You guys are the best-best-best! Thank you for your nice reviews and for reading this story =)

Azelia: In answer to your question: Kagome doesn't need those reading glasses. Like I said, she has twenty/twenty vision but is far-sighted, which she's born with. That simply means she sees things a bit farther than near-sighted people, and so uses reading glasses just to make the words she reads closer. One of my best friends is like that so I'm not making it up ;) The glasses thing might seem random, but it's actually important to future chapters- you'll see if you keep reading ^^

Oh, and for those of you who do not have fanfiction accounts: because you don't have accounts, I can't reply to your reviews, but I still read them and want to say thank you to: I WANT NACHOS, k, Azelia, and AnimeGurl013.


Bitter or Sweet?

Disclaimer: I don't own Inuyasha :(

Chapter 4: New Years Fun!

Sometimes its black
Sometimes its white
Sometimes she's wrong
Sometimes I'm right
Sometimes we talk about it or we figure it out
But then she just changed her mind
Sometimes she's hot
Sometimes I'm cold
Sometimes my head wants to explode!

~LFO: Every Other Time

KAGOME'S POV

"You're a big asshat, Inuyasha!" I call, panting from running around the house. Thought I hate to admit it, he's much too fast for me to catch. "And a coward! Don't you run away from me! I'll find you sooner or later!"

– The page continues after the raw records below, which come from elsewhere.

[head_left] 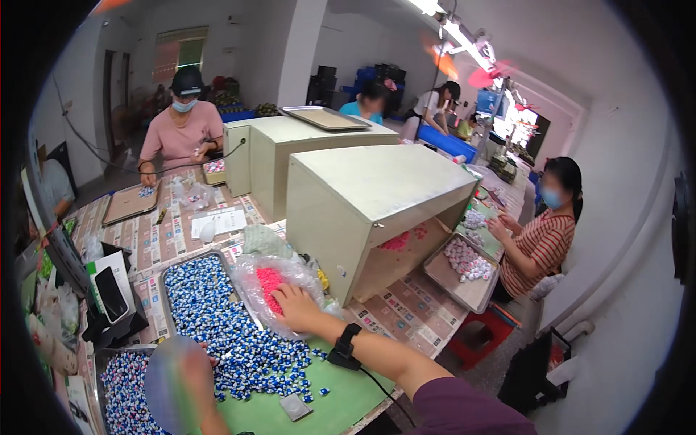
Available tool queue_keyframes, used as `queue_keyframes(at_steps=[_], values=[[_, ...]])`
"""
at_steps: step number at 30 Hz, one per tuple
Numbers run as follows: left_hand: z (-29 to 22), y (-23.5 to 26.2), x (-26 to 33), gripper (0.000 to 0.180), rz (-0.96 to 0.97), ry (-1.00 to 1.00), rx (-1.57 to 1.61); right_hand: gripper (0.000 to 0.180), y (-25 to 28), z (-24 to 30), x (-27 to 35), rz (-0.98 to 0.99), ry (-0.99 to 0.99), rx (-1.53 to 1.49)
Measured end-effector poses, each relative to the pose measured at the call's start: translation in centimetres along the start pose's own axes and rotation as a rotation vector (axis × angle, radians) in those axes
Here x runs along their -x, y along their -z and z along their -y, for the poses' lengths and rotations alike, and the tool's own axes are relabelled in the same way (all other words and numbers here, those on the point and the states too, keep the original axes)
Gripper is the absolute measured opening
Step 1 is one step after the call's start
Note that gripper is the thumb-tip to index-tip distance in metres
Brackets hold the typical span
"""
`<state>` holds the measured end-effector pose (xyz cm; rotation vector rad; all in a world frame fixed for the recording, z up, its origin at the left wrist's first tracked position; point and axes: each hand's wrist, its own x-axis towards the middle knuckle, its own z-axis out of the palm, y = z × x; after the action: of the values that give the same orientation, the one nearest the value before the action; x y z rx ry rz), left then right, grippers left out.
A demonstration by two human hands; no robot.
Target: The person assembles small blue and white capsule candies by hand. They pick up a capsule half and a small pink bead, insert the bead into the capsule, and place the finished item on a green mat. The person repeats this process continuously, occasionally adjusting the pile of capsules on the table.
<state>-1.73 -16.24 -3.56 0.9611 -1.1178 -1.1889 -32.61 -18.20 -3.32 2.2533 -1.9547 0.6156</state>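
Observation:
My right hand (pixel 297 308) reaches into a clear plastic bag (pixel 243 279), its fingers apart over small bright pink pieces (pixel 269 285). A dark band with a cable is on that wrist. My left hand (pixel 197 373) is low at the left, beside a heap of small blue-and-white pieces (pixel 254 362); a blurred patch hides most of its fingers. This heap spreads from a metal tray (pixel 164 296) onto a green mat (pixel 341 399). Another tray (pixel 101 357), at the lower left, holds similar pieces with some pink among them.
A small grey square (pixel 296 407) lies on the mat. A boxed phone (pixel 110 293) stands at the left. Pale cabinets (pixel 326 225) rise beyond the bag. To the right, a person (pixel 547 239) works by a tray (pixel 464 286) above a red stool (pixel 482 337). Another person (pixel 185 134) works across the table.

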Motion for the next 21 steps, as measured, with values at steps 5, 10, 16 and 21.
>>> queue_keyframes(at_steps=[5,10,16,21], values=[[-0.1,-0.1,0.1,0.013,0.004,-0.001,-0.016,0.059,-1.1,0.7,0.5,0.033,0.084,0.029],[0.1,-0.1,0.2,0.014,0.013,-0.001,-0.015,0.055,0.2,0.7,0.6,0.065,-0.01,0.069],[-0.7,1.0,0.3,0.016,-0.028,0.009,-0.021,0.038,-0.2,1.2,-0.8,0.009,0.014,0.078],[-0.7,-1.1,0.2,0.015,0.021,0.009,0.03,0.019,-0.4,-1.2,-0.5,-0.091,0.108,0.069]])
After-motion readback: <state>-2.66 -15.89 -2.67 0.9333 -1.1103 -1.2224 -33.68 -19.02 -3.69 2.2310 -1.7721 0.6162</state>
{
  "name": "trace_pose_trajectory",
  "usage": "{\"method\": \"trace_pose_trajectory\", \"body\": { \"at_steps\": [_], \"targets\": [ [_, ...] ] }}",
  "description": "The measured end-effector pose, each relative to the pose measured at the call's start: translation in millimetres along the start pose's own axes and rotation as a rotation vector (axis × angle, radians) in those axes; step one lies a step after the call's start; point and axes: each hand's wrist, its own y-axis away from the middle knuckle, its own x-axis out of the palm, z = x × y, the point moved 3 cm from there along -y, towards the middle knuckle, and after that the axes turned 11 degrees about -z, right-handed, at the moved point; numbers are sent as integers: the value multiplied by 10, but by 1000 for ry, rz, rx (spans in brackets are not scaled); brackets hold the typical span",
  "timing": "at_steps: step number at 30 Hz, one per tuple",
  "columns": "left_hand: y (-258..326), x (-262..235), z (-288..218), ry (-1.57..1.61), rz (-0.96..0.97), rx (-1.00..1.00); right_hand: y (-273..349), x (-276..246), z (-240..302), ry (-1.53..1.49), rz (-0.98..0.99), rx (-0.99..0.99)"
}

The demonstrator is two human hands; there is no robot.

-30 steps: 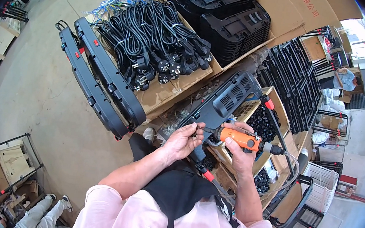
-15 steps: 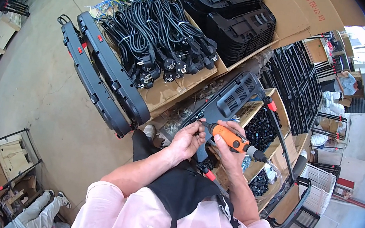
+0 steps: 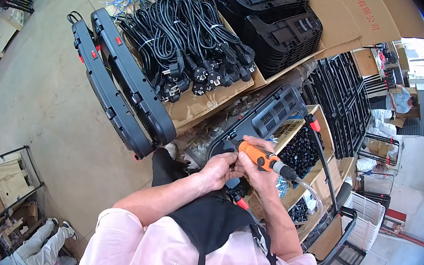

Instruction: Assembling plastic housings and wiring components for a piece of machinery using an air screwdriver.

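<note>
My right hand (image 3: 260,176) is closed round an orange pneumatic screwdriver (image 3: 255,156), with a clear hose (image 3: 312,190) running from its rear end. The driver's front end points left, over a black plastic housing (image 3: 272,116) with vent slots. My left hand (image 3: 216,173) is beside the right one, its fingers bent and pressed together against the right hand's fingers. Whatever lies between the fingertips is too small or hidden to name. The housing lies slanting under and beyond both hands, its near part covered by them.
Left of me stand two long black housings (image 3: 123,76) with red switches. Bundled black power cords (image 3: 181,38) fill a carton beyond. Stacked black panels (image 3: 282,32) are at the back. Wooden bins of small black parts (image 3: 299,154) stand right. A person (image 3: 398,100) sits far right.
The driver and my right hand have shifted slightly left and down. My left hand has moved a little right and down, so the fingers of both hands now meet below the driver.
</note>
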Motion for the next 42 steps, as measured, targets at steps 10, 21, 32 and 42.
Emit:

"Ha!" Inuyasha's voice snorts from a distance. "You wish!"

"Where are you?"

I turn around, and jump back when he lands right in front of me, after jumping down from who-knows-where. "Oh my God, how did you do that?"

He rolls his eyes. "Half demon, remember?"

Oh, that's right. "Lucky!" I grin. "What else can you do?" I ask excitedly. "Can you camouflage into your surroundings? Or maybe you can teleport to other dimensions! Oh, I know- you're telekinetic! Even better, I bet you can-"

Inuyasha's right eye twitches. "Kagome, shut up. Your annoying, squeaky voice is bothering my brain and I can't hear myself think. And for your information, I'm not a chameleon, I'm not telekinetic, and I can't teleport."

I frown. "My voice is not squeaky."

He arches his eyebrows, and suddenly trips my feet so I begin to fall backwards. Then he snakes an arm around my waist and I yelp in surprise. I blink when I realize that my face is merely inches away from his. Inuyasha smirks.

"See, what'd I tell you?"

My eyes narrow. "I only squealed because I was surprised. Now let me go."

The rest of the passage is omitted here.